I have a different friend who's been at a post-doc at a highly regarded school for four years. Same post-doc. For four stinking years. He's been academic focused since a child and applies every year. The first year he got no bites, then each year after he gets between 2-4 on-sites with no offer. He only applies to top-notch schools. Not just R1, but cream-of-the-crop R1s.  He clearly wants it more than my other friend since he's willing to try year-after-year with little luck. I jokingly said that he could go to industry (although I don't consider him as talented as the other friend: boring research, okay teaching record, plus he's a white male. His advisors are adored though, which I think he's banking on), and he very sternly said no. He wants to teach and do research. I really don't think I have the energy to do what he has gone through the last few years. Consistently getting turned down. Making very little cash. I do envy that he gets to do crazy seemingly nonbeneficial research. And he gets to pick his hours and be surrounded by smart people all the time. He's feeling like it's not going to happen again this year, and he said if that happens he will consider going to a lower-level R1.  It's really crazy how badly he wants it. I like him a lot as a friend, but honestly I don't see him being a great prof like my friend that has given up.
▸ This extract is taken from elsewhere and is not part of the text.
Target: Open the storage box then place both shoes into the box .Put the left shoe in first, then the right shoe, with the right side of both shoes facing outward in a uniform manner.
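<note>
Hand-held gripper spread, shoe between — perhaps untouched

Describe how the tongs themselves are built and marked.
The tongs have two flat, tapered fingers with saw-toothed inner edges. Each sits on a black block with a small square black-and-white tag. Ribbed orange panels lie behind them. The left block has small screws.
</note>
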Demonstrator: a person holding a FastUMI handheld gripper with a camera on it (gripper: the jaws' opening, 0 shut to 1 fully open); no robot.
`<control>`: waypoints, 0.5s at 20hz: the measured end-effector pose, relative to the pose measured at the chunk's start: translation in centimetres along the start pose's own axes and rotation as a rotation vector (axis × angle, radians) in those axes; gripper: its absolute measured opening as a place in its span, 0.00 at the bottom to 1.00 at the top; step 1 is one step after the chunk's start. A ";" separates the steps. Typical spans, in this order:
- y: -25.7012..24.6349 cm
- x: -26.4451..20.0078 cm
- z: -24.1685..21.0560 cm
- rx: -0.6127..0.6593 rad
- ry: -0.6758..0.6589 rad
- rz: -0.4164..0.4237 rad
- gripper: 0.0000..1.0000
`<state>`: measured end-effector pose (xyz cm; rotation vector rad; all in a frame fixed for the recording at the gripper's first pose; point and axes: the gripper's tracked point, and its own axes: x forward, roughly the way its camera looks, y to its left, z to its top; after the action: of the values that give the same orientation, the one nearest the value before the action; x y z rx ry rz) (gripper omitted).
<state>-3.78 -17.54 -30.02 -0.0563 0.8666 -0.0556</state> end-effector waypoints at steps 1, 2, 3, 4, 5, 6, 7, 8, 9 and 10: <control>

I really hope he finds the position he's looking for, I'm just blown away by the dedication. Maybe that's what it takes: berating search committees year after year until they say yes. I've got 2 more search cycles in me, we'll see if I have his type of dedication. 

Wednesday, April 2, 2014

Finding a new intern

Working with undergrads was some of my favorite experiences from grad school, so every time I get approval to hire an intern, I get pumped.

The problem with interviewing undergrads is that they're desperate for things to slap on their resumes, so they'll say anything: "I designed complicated circuits", "I can use machine shop equipment", "I know advanced biology/chemistry/physics", etc.  They often overestimate their abilities because they don't know any better and they think the skills they've learned are advanced.  Unfortunately, they're taught at a very basic level and aren't really taught the knowledge in detail before the application. 
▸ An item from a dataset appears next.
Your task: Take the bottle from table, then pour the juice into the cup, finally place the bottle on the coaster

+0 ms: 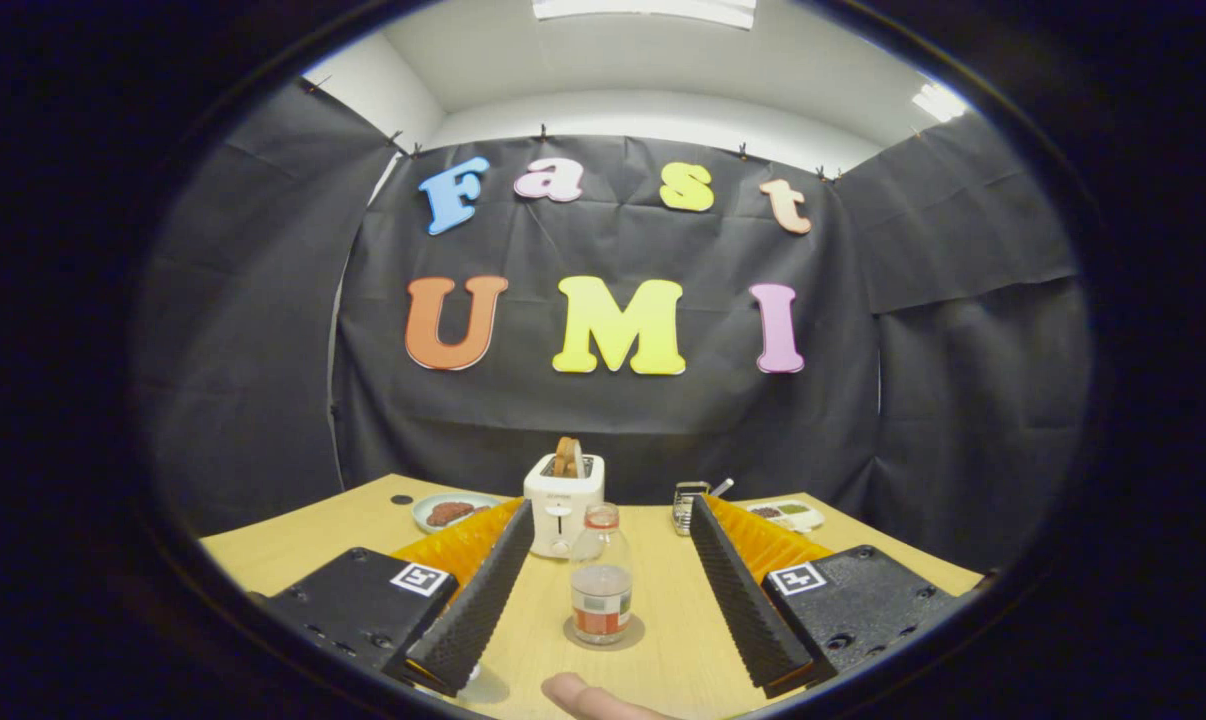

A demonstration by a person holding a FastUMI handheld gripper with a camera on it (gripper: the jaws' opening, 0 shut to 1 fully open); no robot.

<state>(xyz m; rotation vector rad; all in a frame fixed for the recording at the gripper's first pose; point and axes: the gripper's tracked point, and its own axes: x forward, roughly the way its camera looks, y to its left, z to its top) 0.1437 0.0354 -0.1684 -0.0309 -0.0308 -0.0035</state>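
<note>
Fingertip point(588, 697) nearest | gripper point(611, 520) jaws spread, empty | bottle point(601, 575) upright on coaster point(604, 634), cap up | toaster point(563, 505) behind, toward table point(303, 550) far edge

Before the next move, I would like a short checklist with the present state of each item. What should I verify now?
1. Gripper open, fingers apart on either side of the bottle: ok.
2. Bottle upright between the fingers: ok.
3. Bottle standing on the round coaster: ok.
4. Fingers touching the bottle: not ok, a gap shows on both sides.
5. Fingertip near the coaster, kept out of the way: cannot tell.
6. Toaster beyond the bottle, apart from it: ok.
</note>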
So I ask a few basic questions in each interview. The questions vary based on what's going through my mind, but they usually encompass these questions depending on the type of position I'm trying to fill:

Why is the sky blue?
If I have a bath with saline residue, how would I clean it?
How do I make 0.1M of NaOH?
How does the heart beat?
How can I sterilize this equipment?
*Solve dy/dx=x for x
Heat conduction is a function of what?
What's Snell's law?
What do the kidneys do and what's the functional unit?
Name 5 components of a eukaryotic cell
What's mechanical stress?
**What's the unit of electrical current?

Really simple questions depending on the position. Today I interviewed a student who has a 4.0 from a top 20 university. She's finishing her MS I'm biomedical engineering after a BS in biomedical engineering and mechanical engineering. Her answer to * was "x"; her answer to ** was "watt".  What the heck?  Is this seriously what schools are pumping out?!?
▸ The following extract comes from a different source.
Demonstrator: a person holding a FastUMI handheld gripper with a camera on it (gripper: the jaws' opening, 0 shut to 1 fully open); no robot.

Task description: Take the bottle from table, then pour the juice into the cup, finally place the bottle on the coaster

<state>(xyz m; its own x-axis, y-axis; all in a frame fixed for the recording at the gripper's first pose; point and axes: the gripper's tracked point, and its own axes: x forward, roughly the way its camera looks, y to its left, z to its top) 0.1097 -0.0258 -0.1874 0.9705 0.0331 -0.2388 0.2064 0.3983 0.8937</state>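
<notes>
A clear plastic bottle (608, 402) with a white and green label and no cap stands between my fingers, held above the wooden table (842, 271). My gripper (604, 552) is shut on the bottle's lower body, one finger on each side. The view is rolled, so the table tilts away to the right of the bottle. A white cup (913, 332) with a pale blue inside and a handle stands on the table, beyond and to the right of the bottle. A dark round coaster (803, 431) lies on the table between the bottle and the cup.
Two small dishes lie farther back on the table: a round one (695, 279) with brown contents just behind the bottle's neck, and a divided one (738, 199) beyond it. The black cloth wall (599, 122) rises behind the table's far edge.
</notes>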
I wanted to scream. Of course, I corrected her and explained it. It seemed like it was the first time she was seeing these answers. At first I thought she was nervous, but if she was, she masked it very well. She seemed quite confident in herself. I really hope she was just not in the proper state of mind today, because I'm probably not going to be interviewing too many people from her background or university. I hate to stereotype, but I don't have time for this crap.  I hire interns to have someone to mentor, but ultimately I have to get things done.  When someone is this far behind, by the time they are ready to actually contribute, their seven month internship is over.  I've been pretty lucky with interns where they can usually contribute within a couple months.  Interns of all races and sexes.  Unfortunately, this young woman is not going to cut it.  Schools, please do better.  I haven't started my academic post yet, but I'm really hoping I don't let kids pass by with this remedial knowledge.